Lisias intentó coger la túnica blanca de Memnón, pero el general se apartó. Miró por encima del hombro a Diocles; su sirviente le devolvió la mirada, aterrorizado.

– No hay nada que puedas hacer, mi señor -declaró Darío levantando una mano.

Unas figuras vestidas de negro salieron de las sombras. Rodearon a Lisias, lo sujetaron por los brazos y lo obligaron a levantarse.

– Tú estabas a mi servicio -le acusó Darío-. Eres mío en cuerpo y alma. Soy el Rey de Reyes, el dueño de tu cuello. No eres más que una piedra debajo de mi sandalia. ¡Llevadlo a la torre de silencio! -ordenó-. Atadlo a una jaula. ¡Dejadlo colgado entre el cielo y la tierra!

Lisias gritó y pataleó. Los guardias encapuchados se lo llevaron.

– ¡Mientras estés allí -gritó Darío-, y esperas la muerte, que tardará en llegar, reflexiona sobre el justo destino de un traidor!

PRÓLOGO II

«El cuerpo de Pausanias fue colgado inmediatamente en una picota, pero por la mañana, apareció coronado con una diadema de oro, un regalo de Olimpia para demostrar su odio implacable hacia Filipo.»

Quinto Curcio Rufo, Historia, libro 1, capítulo 9


– Bienvenido, Telamón, hijo de Margolis!

– Mi señora, ¿por qué estoy aquí?

– Porque tienes el don de la vida -contestó Olimpia levantando la cabeza-, mientras que yo tengo el don de la muerte.

– Mi señora, ambos estamos en las manos de los dioses.
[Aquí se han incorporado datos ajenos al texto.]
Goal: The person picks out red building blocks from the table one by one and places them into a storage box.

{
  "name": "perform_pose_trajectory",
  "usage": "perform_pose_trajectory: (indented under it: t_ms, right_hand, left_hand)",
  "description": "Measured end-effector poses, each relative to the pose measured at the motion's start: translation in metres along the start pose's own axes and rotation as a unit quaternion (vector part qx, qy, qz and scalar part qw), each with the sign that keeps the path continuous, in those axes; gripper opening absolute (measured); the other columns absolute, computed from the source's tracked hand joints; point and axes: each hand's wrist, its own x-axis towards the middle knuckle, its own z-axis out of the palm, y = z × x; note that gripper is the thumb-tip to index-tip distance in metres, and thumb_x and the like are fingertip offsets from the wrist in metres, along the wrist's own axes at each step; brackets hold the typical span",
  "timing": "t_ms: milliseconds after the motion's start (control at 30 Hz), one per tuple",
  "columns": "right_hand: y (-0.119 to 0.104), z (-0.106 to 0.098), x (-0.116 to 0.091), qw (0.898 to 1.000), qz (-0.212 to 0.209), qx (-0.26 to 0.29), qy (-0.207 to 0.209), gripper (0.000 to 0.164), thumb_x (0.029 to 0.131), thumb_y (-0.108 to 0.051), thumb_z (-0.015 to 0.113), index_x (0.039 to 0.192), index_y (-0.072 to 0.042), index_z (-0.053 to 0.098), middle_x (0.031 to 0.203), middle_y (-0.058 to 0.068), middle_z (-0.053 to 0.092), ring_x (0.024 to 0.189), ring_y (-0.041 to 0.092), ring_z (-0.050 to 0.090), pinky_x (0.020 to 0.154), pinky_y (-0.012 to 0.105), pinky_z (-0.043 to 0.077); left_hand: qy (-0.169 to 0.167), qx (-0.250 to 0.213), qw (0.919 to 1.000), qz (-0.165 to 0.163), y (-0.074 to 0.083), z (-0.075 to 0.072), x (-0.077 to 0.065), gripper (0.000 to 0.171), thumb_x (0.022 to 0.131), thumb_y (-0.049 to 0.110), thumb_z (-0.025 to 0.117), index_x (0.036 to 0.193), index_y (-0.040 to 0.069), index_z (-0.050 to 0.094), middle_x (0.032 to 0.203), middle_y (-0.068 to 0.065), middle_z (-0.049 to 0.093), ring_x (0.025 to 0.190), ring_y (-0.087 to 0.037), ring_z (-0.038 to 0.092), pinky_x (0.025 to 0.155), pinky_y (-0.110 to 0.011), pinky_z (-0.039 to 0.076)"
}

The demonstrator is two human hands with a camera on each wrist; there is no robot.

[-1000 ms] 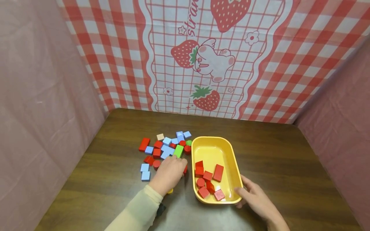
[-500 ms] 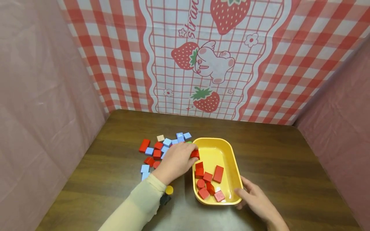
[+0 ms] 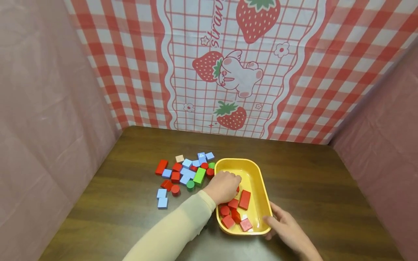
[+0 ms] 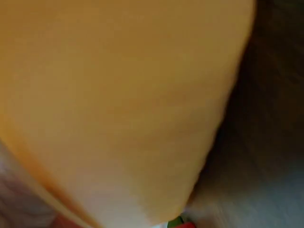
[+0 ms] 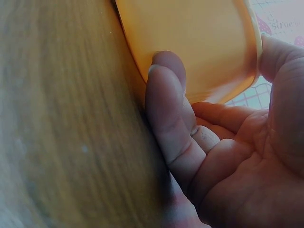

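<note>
My left hand is inside the yellow plastic bin, its fingers curled over a red block that mostly hides beneath them. Other red blocks lie near it, among them a rectangular one and a round one. With the thumb over the rim and the fingers against the outer wall, my right hand grips the bin's near right corner. In the right wrist view, those fingers lie along the outside of the bin. The bin's blurred wall fills most of the left wrist view.
Left of the bin, loose blocks lie on the wooden table: blue, red, a long green one, a green cylinder and a beige one. A checked strawberry cloth hangs behind.
My left hand has picked up a red block from the pile and carried it rightward over the rim into the bin. The right hand keeps its grip on the corner.
</note>
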Motion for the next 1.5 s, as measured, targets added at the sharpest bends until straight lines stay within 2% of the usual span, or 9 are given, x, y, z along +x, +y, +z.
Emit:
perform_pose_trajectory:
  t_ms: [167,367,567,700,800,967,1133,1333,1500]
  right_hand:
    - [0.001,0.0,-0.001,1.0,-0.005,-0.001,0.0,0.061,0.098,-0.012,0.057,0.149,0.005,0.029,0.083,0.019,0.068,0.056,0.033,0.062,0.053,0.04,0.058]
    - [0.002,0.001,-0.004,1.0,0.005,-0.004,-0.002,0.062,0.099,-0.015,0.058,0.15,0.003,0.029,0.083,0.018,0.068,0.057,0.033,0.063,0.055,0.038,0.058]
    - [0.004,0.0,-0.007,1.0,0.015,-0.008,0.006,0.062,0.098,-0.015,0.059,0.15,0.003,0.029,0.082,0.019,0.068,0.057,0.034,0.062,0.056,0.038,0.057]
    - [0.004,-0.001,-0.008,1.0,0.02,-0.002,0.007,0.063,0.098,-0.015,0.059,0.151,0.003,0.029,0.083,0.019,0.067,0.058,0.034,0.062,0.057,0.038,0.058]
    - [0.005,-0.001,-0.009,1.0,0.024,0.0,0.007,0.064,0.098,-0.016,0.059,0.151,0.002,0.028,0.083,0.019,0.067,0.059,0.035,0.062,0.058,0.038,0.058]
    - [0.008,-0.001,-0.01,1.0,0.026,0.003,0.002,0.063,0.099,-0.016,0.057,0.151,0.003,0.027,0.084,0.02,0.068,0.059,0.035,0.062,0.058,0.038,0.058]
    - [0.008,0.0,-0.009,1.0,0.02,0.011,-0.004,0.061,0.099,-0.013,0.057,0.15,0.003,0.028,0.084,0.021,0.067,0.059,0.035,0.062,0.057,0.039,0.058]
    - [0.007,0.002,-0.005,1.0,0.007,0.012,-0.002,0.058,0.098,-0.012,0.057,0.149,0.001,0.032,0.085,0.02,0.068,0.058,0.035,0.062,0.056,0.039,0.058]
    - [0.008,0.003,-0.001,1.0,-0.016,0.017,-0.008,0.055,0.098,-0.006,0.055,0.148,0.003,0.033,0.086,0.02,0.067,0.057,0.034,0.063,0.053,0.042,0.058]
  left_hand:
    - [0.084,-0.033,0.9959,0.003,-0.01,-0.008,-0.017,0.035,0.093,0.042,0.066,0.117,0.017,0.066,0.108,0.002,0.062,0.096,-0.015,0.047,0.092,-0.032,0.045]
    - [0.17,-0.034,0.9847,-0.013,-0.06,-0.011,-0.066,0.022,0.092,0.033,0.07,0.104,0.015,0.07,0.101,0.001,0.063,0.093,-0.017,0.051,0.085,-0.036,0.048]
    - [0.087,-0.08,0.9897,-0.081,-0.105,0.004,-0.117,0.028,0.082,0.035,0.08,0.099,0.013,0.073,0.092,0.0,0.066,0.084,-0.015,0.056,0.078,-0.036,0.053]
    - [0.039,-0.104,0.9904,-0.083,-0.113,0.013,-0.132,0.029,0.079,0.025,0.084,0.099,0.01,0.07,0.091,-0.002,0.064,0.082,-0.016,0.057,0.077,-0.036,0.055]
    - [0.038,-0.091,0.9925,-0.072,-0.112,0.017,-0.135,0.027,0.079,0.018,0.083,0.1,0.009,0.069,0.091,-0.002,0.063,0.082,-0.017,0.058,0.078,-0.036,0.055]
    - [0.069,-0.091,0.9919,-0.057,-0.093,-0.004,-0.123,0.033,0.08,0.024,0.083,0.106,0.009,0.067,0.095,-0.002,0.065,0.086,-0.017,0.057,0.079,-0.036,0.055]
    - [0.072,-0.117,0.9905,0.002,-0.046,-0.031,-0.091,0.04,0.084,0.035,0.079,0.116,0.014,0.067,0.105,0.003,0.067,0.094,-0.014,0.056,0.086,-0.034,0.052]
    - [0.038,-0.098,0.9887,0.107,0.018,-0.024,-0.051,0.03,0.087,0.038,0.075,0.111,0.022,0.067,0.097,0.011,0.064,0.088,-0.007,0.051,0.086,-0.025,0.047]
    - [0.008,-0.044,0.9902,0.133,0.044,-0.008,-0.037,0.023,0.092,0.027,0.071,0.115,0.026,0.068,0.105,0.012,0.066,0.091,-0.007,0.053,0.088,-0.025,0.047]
– ¡Tú no crees en los dioses, Telamón!

– ¡Mi señora, creo en lo mismo que tú!

La pelirroja Olimpia, viuda de Filipo, madre de Alejandro, se rió sonoramente, un sonido infantil que no encajaba con su humor y apariencia. Llevaba un vestido color verde mar sujeto al hombro con un broche de oro que reproducía la cabeza de Medusa. Sus cabellos y su largo rostro de tez muy morena estaban enmarcados por la capucha de su capa azul cielo; sus pies, incongruentemente, estaban calzados con sandalias de marcha de los soldados. En la pequeña mesa de acacia dispuesta a su lado, había una copa y todas las joyas que se había quitado -los anillos, los collares y los brazaletes- como si su contacto le resultara desagradable. Dio golpecitos con los pies y miró el techo, distraída por una pintura de Baco cabalgando una pantera.